On Jan 6, 2:36 am, judson <
judson.morri...@gmail.com> wrote:
> I have pulled data from an Oracle database and I would like to write
> it to an Excel file. It writes to csv just fine, but using xlwt it
> alway skips a varying amount of rows (6 - 20) after row 2544 or 2545
> and then resumes writing rows. Every time I open the file Excel says
> it has to recover data and that some may have been lost. I have
> cell_overwrite_ok=False. I have tried writing the xls document in two
> slightly different ways with the same results. Sorry if this is a
> basic question, but I haven't seen a similar issue in the forum. Thank
> you in advance.
Hi, Judson,
Does the Excel recovery log give you any clues?
Try opening the file with as many of (xlrd, OpenOffice.org Calc,
Gnumeric) as you conveniently can. Any more clues?
>
> 1st way:
>
> # i = 1 to start after headers
>
> i = 1
>
> # Write results of query to .XLS
>
> for row in res:
> print row
Doing
print i, row
might make it easier to compare this output with the output xls
file ...
Have you noticed anything strange about the incoming data in the
affected band of rows?
What are the Oracle types of each column? What is the maximum length
of string that you have observed?
What database-reading gadget (e.g. cxOracle) are you using? What
version?
What Python datatype are you getting for strings: unicode, or str
(encoded as UTF-8? something else?)?
If there are any BLOBs, what are you doing with them?

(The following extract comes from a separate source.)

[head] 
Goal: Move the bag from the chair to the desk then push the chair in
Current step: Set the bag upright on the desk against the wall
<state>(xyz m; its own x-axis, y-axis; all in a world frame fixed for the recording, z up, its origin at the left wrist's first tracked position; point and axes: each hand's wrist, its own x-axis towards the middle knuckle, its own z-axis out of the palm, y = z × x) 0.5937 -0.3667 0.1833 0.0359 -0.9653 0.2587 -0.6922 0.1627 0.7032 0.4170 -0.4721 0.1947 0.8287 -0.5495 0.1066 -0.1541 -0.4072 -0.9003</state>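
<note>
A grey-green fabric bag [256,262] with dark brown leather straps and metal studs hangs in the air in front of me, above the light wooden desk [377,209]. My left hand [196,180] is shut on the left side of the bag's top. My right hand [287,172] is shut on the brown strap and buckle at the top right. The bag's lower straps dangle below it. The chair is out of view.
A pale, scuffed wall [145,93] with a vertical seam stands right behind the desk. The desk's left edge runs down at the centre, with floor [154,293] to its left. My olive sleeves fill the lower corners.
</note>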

What OS, what Python version, what xlwt version, what Excel version?
What does
python -c"import sys; print repr(sys.maxunicode)"
produce?
> for col_index, datum in enumerate(row):
> ws.write(i,col_index,datum)
> ws.flush_row_data()
What happens if you comment out the ws.flush_row_data()?
Quoting from the tutorial that you can access via
http://www.python-excel.org
:
"""
If a large number of rows have been written to a Worksheet and memory
usage is
becoming a problem, the flush_row_data method may be called on the
Worksheet.
Once called, any rows flushed cannot be accessed or modified.
It is recommended that flush_row_data is called for every 1000 or so
rows of a normal
size that are written to an xlwt.Workbook. If the rows are huge, that
number should be
reduced.
"""
Why are you calling flush_row_data() after each row, instead of doing
something like
if i % 1000 == 0:
ws.flush_row_data()
? Why are you calling flush_row_data() at all? Are your rows huge? If
so, what is making a 5-element row huge?
Note that the maximum size of string that Excel 2003 and 2007 support
is 32767 Unicode characters. Until a few weeks ago, I was under the
impression that the maximum was 65535 (the length is held in what the
MS docs describe as a 16-bit unsigned integer). Consequently each xlwt
release either doesn't check at all, or checks for not exceeding
65535.
Please add some code to check for max 32767 characters.
> i = i + 1
>
> wb.save(file_name_date + 'Trial.xls')
>
> 2nd way:
... snipped; it's logically the same as the first code, except that it
tells us that there are 5 columns. Please confirm.
Cheers,
John